With a growing abundance of tasty new products, two-thirds of consumers are already choosing to eat less meat and more plant-based food. Barclays, JP Morgan, AT Kearney and UBS all predict that the alternative protein meat market will capture a significant portion of the traditional meat market, with projections ranging from 10 – 60 per cent over the next 15-20 years.

For companies and investors alike, this presents significant opportunity, and some are already reaping the benefits. Burger King in the US will be launching the Impossible Whopper nationwide after locations in the trial market outperformed the company’s national foot traffic by 18.5 per cent. In the UK, Greggs’ share price has enjoyed a record high, since the launch of its vegan sausage roll, while Beyond Meat’s IPO this year was the most successful IPO for a major US company this century.

By contrast, companies that fail to adapt and innovate threaten their ability to compete, drive growth and achieve long-term sustainability ambitions.

Since 2016, FAIRR, a global institutional network of more than 250 investors has been engaging with 25 of the biggest publicly listed food manufacturers and retailers to encourage these food giants to adopt a comprehensive protein diversification strategy that will help de-risk soft commodity supply chains and drive growth.

We found that the majority of companies are expanding their exposure to plant-based foods. All the retailers in our engagement have expanded their plant-based product portfolio through increased own-brand or external product offerings. Some retailers have gone further, with 50 per cent supporting demand through dedicated internal resourcing. Sainsbury’s, for example, now has a meat-free product development manager and Tesco hired a director of plant-based innovation in 2017.

Manufacturers, for their part, are expanding their exposure to low-carbon proteins primarily through acquisitions and direct investments in plant-based food companies. Mondelez and Kraft Heinz have announced venture arms that include plant-based and alternative protein start-ups as part of their remit, while Conagra, Nestlé, Kraft Heinz and Unilever have acquired dedicated plant-based/alternative protein brands.
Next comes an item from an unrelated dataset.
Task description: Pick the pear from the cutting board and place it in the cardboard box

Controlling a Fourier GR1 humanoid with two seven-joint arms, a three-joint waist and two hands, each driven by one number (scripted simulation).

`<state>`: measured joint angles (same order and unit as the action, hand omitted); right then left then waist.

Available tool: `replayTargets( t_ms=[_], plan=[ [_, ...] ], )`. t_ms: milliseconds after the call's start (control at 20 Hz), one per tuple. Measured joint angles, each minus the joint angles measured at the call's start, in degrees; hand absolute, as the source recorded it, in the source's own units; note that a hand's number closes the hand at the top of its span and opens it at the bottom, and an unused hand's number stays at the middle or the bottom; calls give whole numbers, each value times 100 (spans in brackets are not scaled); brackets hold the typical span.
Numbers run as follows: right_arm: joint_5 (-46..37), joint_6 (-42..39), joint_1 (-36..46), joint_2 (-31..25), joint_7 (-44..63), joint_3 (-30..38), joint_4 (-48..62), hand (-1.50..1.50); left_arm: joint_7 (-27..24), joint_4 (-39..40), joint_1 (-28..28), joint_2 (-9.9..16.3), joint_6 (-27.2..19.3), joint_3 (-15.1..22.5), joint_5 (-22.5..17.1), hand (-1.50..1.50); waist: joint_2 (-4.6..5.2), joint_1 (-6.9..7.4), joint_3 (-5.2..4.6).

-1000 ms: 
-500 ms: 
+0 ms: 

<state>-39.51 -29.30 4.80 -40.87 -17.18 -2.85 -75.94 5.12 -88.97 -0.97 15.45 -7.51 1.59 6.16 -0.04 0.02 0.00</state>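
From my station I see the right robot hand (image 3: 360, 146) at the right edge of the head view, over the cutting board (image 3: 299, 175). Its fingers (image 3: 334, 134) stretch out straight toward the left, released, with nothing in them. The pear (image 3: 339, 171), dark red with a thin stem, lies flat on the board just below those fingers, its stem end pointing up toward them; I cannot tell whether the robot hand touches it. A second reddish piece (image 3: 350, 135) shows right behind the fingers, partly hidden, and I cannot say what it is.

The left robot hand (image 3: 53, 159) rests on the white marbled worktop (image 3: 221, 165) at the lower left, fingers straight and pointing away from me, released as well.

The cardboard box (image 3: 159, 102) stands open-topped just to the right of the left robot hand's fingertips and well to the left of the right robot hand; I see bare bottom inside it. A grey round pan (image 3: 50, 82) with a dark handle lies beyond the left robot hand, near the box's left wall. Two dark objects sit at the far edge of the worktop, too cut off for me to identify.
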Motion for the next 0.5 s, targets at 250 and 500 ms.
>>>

But, on the whole, ‘Big Food’ has only just begun its journey towards a low-carbon portfolio. No company in our engagement was able to demonstrate a comprehensive approach that includes board-level support to transition product portfolios to include low-carbon and less resource-intensive ingredients and products.

Investors therefore have an important role to play in encouraging their assets to understand the scale of the shift that is currently underway and to adopt a strategy to leverage innovation and new technologies to drive long-term value creation.

Jo Raven is the engagement manager at FAIRR.